大腸菌を改造してプラスチック工場にする

研究チームが行った実験は、大腸菌に「新しい組み立て図」を与えるようなイメージで進められました。
もともと大腸菌は、飢餓状態になると炭素源を長い分子鎖にして貯蔵するシステムを持っています。
そこに別種のバクテリア由来の特殊な酵素を導入し、炭素源だけでなくアミノ酸も取り込んでつなげられるように設計しました。
ただし、大腸菌にとって「見慣れない」酵素は毒性を持つ場合があり、細胞が弱るリスクがあります。
そこで、少しずつ耐性を獲得した細胞を選抜する「進化的アプローチ」を採り、さらに培養環境や栄養条件を最適化することで、より多くのプラスチックを作れるようにしました。
こうして誕生したのが、ポリエステル構造にアミノ酸由来のアミド結合が混ざった「PEA(ポリエステルアミド)」という新種のバイオプラスチックです。

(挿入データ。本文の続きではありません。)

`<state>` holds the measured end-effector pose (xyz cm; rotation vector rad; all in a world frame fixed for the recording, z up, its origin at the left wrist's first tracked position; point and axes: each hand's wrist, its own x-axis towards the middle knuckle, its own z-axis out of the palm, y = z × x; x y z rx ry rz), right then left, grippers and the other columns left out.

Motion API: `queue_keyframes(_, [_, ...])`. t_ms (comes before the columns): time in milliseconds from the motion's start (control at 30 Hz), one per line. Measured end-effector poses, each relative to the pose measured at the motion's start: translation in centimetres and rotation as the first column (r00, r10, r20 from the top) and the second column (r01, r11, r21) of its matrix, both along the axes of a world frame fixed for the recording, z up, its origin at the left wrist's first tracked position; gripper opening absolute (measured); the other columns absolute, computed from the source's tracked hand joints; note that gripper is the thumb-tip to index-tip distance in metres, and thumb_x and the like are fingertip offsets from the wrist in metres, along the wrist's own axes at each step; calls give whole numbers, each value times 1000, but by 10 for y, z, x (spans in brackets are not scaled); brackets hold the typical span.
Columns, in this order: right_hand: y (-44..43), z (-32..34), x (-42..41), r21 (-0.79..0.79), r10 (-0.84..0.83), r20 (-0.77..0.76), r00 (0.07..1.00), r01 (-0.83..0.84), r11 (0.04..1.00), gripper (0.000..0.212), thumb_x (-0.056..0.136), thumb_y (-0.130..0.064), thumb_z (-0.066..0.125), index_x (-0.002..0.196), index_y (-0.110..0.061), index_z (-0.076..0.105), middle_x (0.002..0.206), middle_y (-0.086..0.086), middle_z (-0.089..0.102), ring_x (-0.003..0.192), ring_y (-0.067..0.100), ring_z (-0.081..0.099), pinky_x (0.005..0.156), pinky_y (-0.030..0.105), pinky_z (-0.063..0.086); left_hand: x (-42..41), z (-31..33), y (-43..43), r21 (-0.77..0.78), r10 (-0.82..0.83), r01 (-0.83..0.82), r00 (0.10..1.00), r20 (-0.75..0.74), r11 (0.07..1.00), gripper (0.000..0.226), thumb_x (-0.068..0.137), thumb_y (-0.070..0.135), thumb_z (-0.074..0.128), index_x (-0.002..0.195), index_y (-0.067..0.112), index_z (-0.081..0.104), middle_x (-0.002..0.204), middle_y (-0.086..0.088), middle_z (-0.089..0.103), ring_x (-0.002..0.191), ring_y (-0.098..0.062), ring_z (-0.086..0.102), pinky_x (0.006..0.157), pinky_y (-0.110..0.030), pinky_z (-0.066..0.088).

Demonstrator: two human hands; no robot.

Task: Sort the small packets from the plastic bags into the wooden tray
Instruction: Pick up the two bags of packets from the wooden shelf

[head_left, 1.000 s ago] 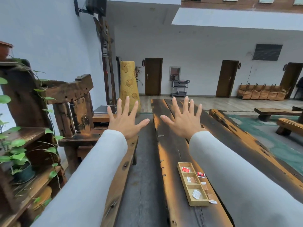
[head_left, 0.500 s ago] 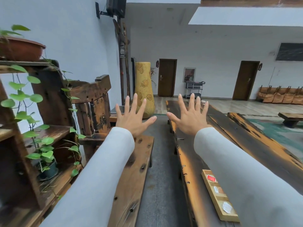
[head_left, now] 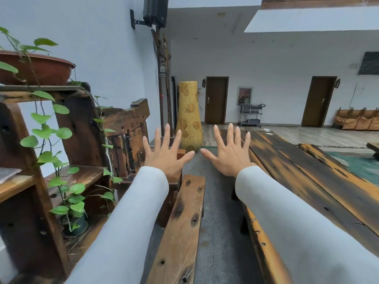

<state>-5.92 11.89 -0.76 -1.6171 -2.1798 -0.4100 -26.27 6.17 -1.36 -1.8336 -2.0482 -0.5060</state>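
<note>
White sleeves (head_left: 127, 222) stretch forward. Both hands are raised in the air with fingers spread straight (backs to the camera), gripping nothing: left hand (head_left: 165, 158) before a wooden chair (head_left: 127, 128), right hand (head_left: 230, 158) beside the dark plank surface (head_left: 307, 181). Tray and packets are out of view.

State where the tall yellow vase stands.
Head view, centre: the tall yellow vase stands beyond the left hand, just left of the left-hand door.
</note>
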Motion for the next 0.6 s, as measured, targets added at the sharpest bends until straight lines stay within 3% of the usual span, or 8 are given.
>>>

弾力性や伸びやすさを評価したところ、一部のサンプルが市販のポリエチレン(PE)に匹敵するほどの柔軟性を示しました。
さらに、1リットルの培養液から約54グラムものPEAを得ることに成功し、実験室規模としては高収量と評価されます。
ただし、神戸大学の田口誠一氏が指摘しているように、アミノ酸がポリマー鎖を短くしてしまう可能性があり、実際の強度や分子量は市販のPEには及ばないという見方もあります。
また、細胞からポリマーを取り出す際に大腸菌を破砕して精製しなければならないため、大量生産にはコストや工程面でのさらなる改良が求められます。